Tuttavia, mentre l’Amministrazione Obama intendeva normalizzare le relazioni con Cuba sulla base di un realismo pragmatico, l’Amministrazione Trump ha invertito alcune delle politiche del suo predecessore, forse spinta più da calcoli elettorali con la base elettorale cubano-americana che da una politica che porti vantaggi strategici agli Stati Uniti a lungo andare.

Oltre a questi tentativi falliti a livello statunitense riguardanti la normalizzazione delle relazioni con Cuba, che in ultima analisi avrebbero portato alla graduale eliminazione dell’embargo economico, commerciale e finanziario che grava su di essa da più di sessant’anni, la comunità internazionale ha fatto sentire la sua critica alla persistenza di El bloqueo, alla sua illegalità agli occhi del diritto internazionale in quanto misura unilaterale degli Stati uniti, al danno economico causato a Cuba e al benessere del suo popolo.

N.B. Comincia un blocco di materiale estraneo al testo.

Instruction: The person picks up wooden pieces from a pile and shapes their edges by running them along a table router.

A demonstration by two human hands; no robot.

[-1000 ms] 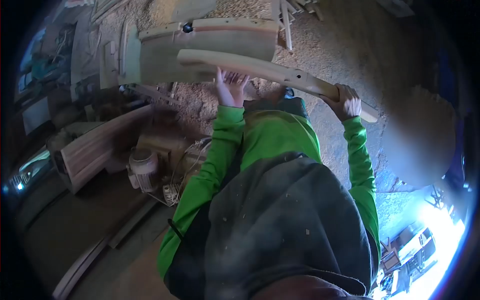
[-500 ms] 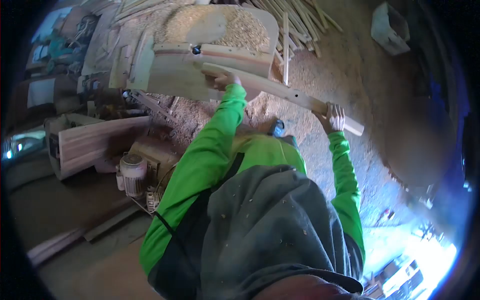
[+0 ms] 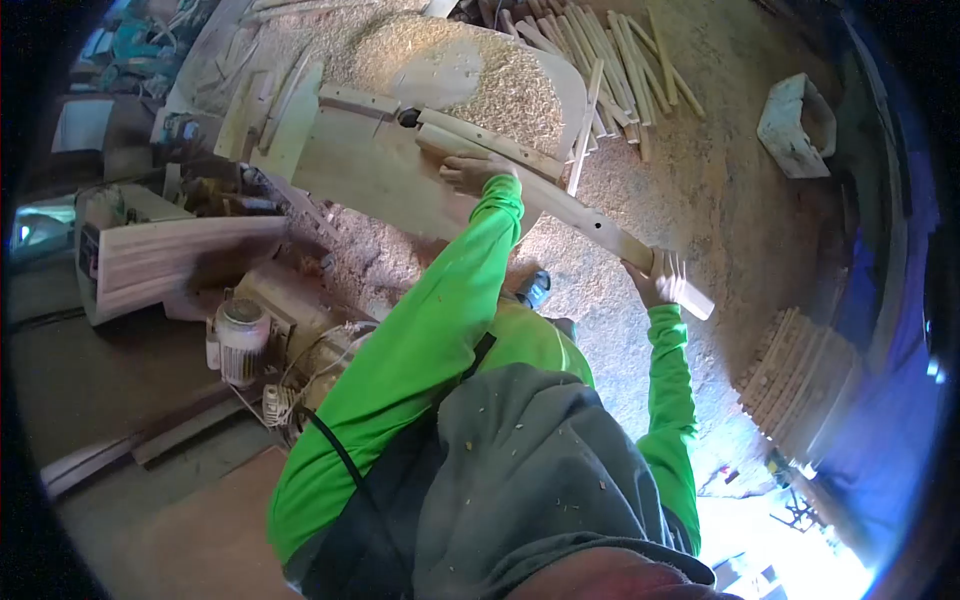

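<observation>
A long wooden plank (image 3: 560, 205) with a dark hole slants across the view, its left end on the flat worktable (image 3: 365, 165). Near that left end, the fingers of my left hand (image 3: 478, 173) are closed on the plank's near edge. My right hand (image 3: 658, 278) grips it near the far right end, out past the table. A wooden fence strip (image 3: 490, 142) runs right behind the plank. Just beyond the plank's left end, a small dark round cutter (image 3: 408, 117) sits in the gap between this strip and a second fence strip (image 3: 360, 101).
Wood shavings (image 3: 520, 95) cover the table behind the fence. Several wooden sticks (image 3: 620, 70) lie beyond it. A white container (image 3: 797, 125) stands on the floor at right, above stacked slatted wood (image 3: 800, 380). An electric motor (image 3: 242, 340) and a wooden panel (image 3: 185, 260) are at left.
The camera view has shifted. The plank slants more steeply, and its left end lies closer to the cutter and fence. Both hands still hold it.
</observation>
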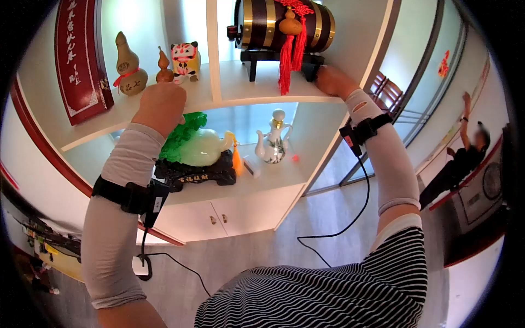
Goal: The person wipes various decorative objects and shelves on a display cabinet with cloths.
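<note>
My left hand (161, 104) is at the front edge of the upper shelf (197, 98), just below a small brown gourd (164, 70). It looks curled closed, and its fingers and anything inside them are hidden from me. Beside the small gourd stand a larger gourd (130, 68) with a red ribbon and a painted cat figurine (186, 59). Over on the right, my right hand (332, 82) is by the right end of the black stand (260, 59) under a wooden barrel (265, 27). Its fingertips are dark and unclear, so I cannot tell whether they touch the stand.
A dark red box (79, 60) with white writing leans at the left. Below are a green-and-white cabbage ornament (199, 145) on a black base and a white teapot (273, 142). Red tassels (286, 65) hang past the barrel. Another person (462, 158) stands far right.
</note>
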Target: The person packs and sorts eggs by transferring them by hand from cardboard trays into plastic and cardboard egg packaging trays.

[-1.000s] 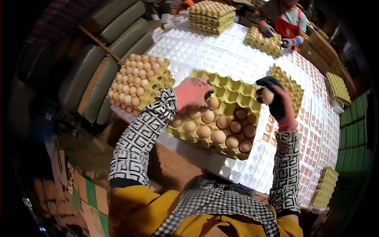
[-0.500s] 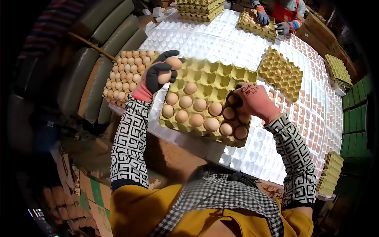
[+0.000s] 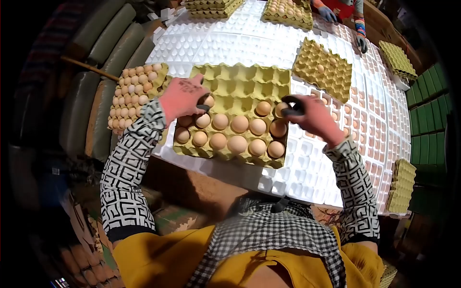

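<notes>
- Eggs (image 3: 237, 144), smooth and light brown, are seen in the head view, seated in the near rows of a yellow tray (image 3: 242, 74).
- The left hand (image 3: 185, 98), pink-gloved, is reached over the tray's left edge; one egg (image 3: 208, 101) is pinched in its fingers.
- The right hand (image 3: 307, 115) is angled in opposite; a second egg (image 3: 281, 110) is gripped between its fingertips.
- A tray stack (image 3: 160, 82) is partly hidden by the left sleeve (image 3: 132, 163); white trays (image 3: 216, 41) are spread behind.

Far-left corner of surface (image 3: 206, 166): tray stack (image 3: 213, 9) cropped by picture's top edge. Far edge: co-worker (image 3: 343, 9) likewise cropped. Left hand (image 3: 185, 98): glove lettering (image 3: 190, 87) illegible; one egg (image 3: 208, 101) partly covered.
</notes>
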`<state>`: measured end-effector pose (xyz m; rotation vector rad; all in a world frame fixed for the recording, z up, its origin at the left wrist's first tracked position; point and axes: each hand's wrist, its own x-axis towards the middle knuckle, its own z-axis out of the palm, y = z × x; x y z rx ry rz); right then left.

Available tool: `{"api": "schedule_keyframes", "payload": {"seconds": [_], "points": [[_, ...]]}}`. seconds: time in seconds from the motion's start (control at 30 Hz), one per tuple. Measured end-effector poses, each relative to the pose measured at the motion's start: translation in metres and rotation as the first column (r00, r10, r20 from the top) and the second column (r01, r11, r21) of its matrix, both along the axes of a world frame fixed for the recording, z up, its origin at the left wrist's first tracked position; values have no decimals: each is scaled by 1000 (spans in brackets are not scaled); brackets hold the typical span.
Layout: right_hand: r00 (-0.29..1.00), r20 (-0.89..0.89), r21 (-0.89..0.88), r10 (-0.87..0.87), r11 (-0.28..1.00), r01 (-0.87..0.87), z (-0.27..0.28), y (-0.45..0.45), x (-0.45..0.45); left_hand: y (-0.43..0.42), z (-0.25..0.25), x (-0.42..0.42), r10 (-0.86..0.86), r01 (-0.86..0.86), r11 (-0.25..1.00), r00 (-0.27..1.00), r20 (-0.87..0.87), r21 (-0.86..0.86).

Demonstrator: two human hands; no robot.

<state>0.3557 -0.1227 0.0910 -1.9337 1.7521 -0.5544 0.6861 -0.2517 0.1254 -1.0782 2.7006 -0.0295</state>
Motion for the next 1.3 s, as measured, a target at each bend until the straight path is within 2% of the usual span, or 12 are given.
{"api": "schedule_keyframes", "payload": {"seconds": [0.07, 0.13, 0.23, 0.3, 0.43, 0.6, 0.7, 0.97, 1.07, 1.17, 1.23, 1.3], "points": [[644, 719, 274, -260, 958, 81, 18, 14, -21, 5, 4, 13, 49, -57, 998, 962, -270, -22], [339, 907, 220, -249, 968, 122, 22, 28, -34, 29, 15, 19, 469, -115, 852, 602, -647, 511], [714, 677, 355, -179, 929, -105, 22, 21, -39, 104, 5, 22, 772, 314, 509, 245, -586, 802], [964, -256, -192, 72, 974, -124, 0, 20, -2, 168, -27, -11, 789, 531, 443, 151, -596, 722], [734, -609, 3, 300, 926, -376, 23, 17, 30, 226, -66, -101, 562, 464, 423, 540, -627, 778], [998, 51, -311, -47, 948, 61, -7, 40, -78, 257, -170, -190, 553, -34, 759, 561, -616, 650], [455, 748, 187, -483, 811, 555, -47, 103, -141, 238, -187, -241, 542, -171, 801, 615, -573, 574], [781, -68, -40, -621, 784, 619, -202, 177, -114, 211, -216, -257, 560, -370, 814, 707, -433, 448], [785, -54, 160, -617, 771, 617, -190, 180, -109, 212, -225, -254, 525, -391, 851, 609, -595, 352], [786, 298, -106, -541, 800, 590, -196, 205, -122, 231, -229, -265, 566, -338, 806, 200, -800, 486], [847, 305, -243, -436, 824, 512, -222, 214, -125, 247, -230, -273, 552, -149, 833, 296, -780, 533], [889, 193, -219, -416, 865, 452, -248, 222, -121, 245, -279, -277, 116, -68, 993, 580, -807, 93]]}}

In breve, il mantenimento dell’embargo commerciale, economico e finanziario nei confronti di Cuba sta diventando sempre più una mera contrapposizione ideologica, senza alcun vantaggio strategico e reale per gli Stati uniti, né contribuisce al loro prestigio internazionale quando si tratta di Cuba. Allo stesso tempo, mentre il resto degli Stati del mondo è solidale con Cuba in un mondo sempre più multipolare, le principali potenze economiche e militari rivali degli Stati uniti sembrano determinate a mantenere canali commerciali alternativi, annullando gradualmente gli effetti dell’attuale embargo.